Composite waste must be disposed of with extreme care – it isn’t recommended to incinerate this type of waste under any circumstances due to the material properties of carbon fibre. This is due to a risk of the defibrillation and oxidation of the carbon fibres, creating smaller diameter fibres that could be carcinogenic in the emissions.

Carbon fibres can also cause short-circuiting in electric flue gas filters in the incinerator. Carbon fibre composite waste is often sent to landfill, but more sustainable disposal methods are needed.

The world’s first commercial recycler of carbon fibre was West Midlands-based Gen 2 Carbon, founded in 2003. They will dry the fibre to convert it into a range of Carbiso products, such as milled and chopped fibre and non-woven mats.

Currently, other products made from recycled carbon fibre are under development, including injection moulding compounds.



Recycling facilities are available in some areas of the UK for silicone waste. In Swansea, Techlan recycles used silicone release paper using an innovative new process.

Founded in 2009, the company cleans the release paper from prepreg manufacturing and reuses it for various applications in different markets.

If you’re a UK company who uses silicone release paper during your processes, having waste recycled can be a cost-effective alternative to other disposal methods.

Using recycled silicone paper in manufacturing also provides enhanced environmental benefits compared with virgin materials, as it protects natural resources.

Techlan will also buy surplus prime-grade silicone materials, or those that have been rejected for quality purposes.



Polymer film packaging for food and other items can be recycled, so if your business creates bulk loads, the waste doesn’t have to be dumped at landfill. However, sturdier composite materials, such as reinforced polymers, can’t be processed in the same way as other plastics at a regular recycling centre.

This type of material achieves an optimum balance of flexibility, strength and lightness, making it popular in the wind energy sector.

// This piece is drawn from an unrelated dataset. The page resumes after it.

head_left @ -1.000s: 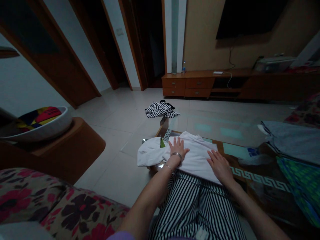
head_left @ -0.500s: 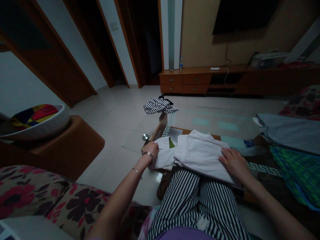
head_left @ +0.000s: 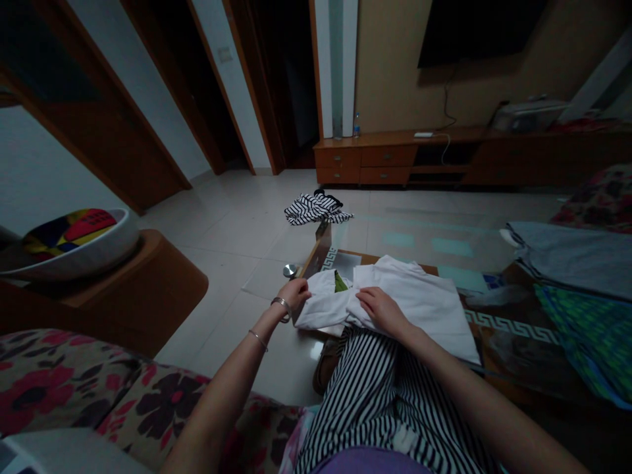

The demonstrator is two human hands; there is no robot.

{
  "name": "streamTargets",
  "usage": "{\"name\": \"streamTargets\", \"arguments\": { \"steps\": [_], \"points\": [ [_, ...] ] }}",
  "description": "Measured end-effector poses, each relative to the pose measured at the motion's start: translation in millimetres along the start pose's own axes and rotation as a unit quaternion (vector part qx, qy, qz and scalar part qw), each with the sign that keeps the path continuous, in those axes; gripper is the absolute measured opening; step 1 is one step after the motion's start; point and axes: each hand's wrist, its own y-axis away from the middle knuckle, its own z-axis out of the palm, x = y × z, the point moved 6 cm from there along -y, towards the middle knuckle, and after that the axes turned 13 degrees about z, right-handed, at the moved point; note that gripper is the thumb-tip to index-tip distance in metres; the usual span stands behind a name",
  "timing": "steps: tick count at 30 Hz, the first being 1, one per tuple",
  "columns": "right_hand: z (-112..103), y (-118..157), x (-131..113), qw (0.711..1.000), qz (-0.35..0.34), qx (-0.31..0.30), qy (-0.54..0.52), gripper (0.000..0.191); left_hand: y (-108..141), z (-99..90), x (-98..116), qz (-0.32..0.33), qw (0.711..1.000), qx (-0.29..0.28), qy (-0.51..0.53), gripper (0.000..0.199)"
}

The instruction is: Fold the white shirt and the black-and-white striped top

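A white garment (head_left: pixel 419 303), perhaps a shirt, lies partly folded on a glass-topped coffee table (head_left: pixel 316 260) before my knees. At its left end, my left hand (head_left: pixel 295 294) is closed, the edge of the cloth pinched in its fingers. My right hand (head_left: pixel 382 311) rests near the middle of the garment, fingers stretched leftward over the fold; its underside is hidden. Between the hands, a green patch (head_left: pixel 340 282) shows through a gap in the white cloth.
A striped black-and-white cloth (head_left: pixel 316 209) lies at the table's far left corner. At right are a grey garment (head_left: pixel 573 260) and a green-blue cloth (head_left: pixel 577 336). A white basin (head_left: pixel 106 240) holding colourful cloth sits on the sofa arm (head_left: pixel 172 276). A TV cabinet (head_left: pixel 388 158) stands beyond.
My right hand has moved left from the garment's right side to its middle fold. My left hand has shifted slightly left and still grips the left end.
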Motion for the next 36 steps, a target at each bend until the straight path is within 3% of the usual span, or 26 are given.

However, as the need for sustainable energy grows, composite waste is now starting to become a problem.

According to a study by Wind Europe, blade waste alone from decommissioned wind turbines will weigh between 40,000 and 60,000 tonnes, accounting for 10% of Europe’s total composite waste materials by 2025.

Governments are doing what they can to alleviate the problems by using recycling legislation, such as the EU Waste Framework Directive and the Waste (England and Wales) Regulations.

In the Netherlands, sending composite waste to landfill is banned “in principle” and recycling is the preferred means of disposal. However, cost is a factor and if the recycling cost exceeds 200 euros per tonne, this is an exception to the law.


Protecting health and the environment

As with every waste disposal issue, legislation is aimed at protecting public health and the environment. Working with composite materials is a high-risk environment for employees and the COSHH law in the UK requires stringent measures to be put in place to protect their health.

This includes using composite dust extraction, based on the principle of drawing hazardous dusts down through a downdraught bench into integral filters. The dust can be captured without operator intervention or adjustment, creating a safer environment for the workforce and minimising the risks of respiratory problems in later life.

Currently, the collected waste from composites can be sent to landfill, incinerated in some cases, recycled, repurposed and reused. However, not all of this is possible throughout the whole of the UK and environmental campaigners are liaising with industry chiefs to try and improve the disposal situation.

Several companies now exist to offer new end-of-life options for composites. While these materials can be challenging to recycle, the industry is continuing to liaise with scientists to find ways of making production more sustainable and environmentally friendly.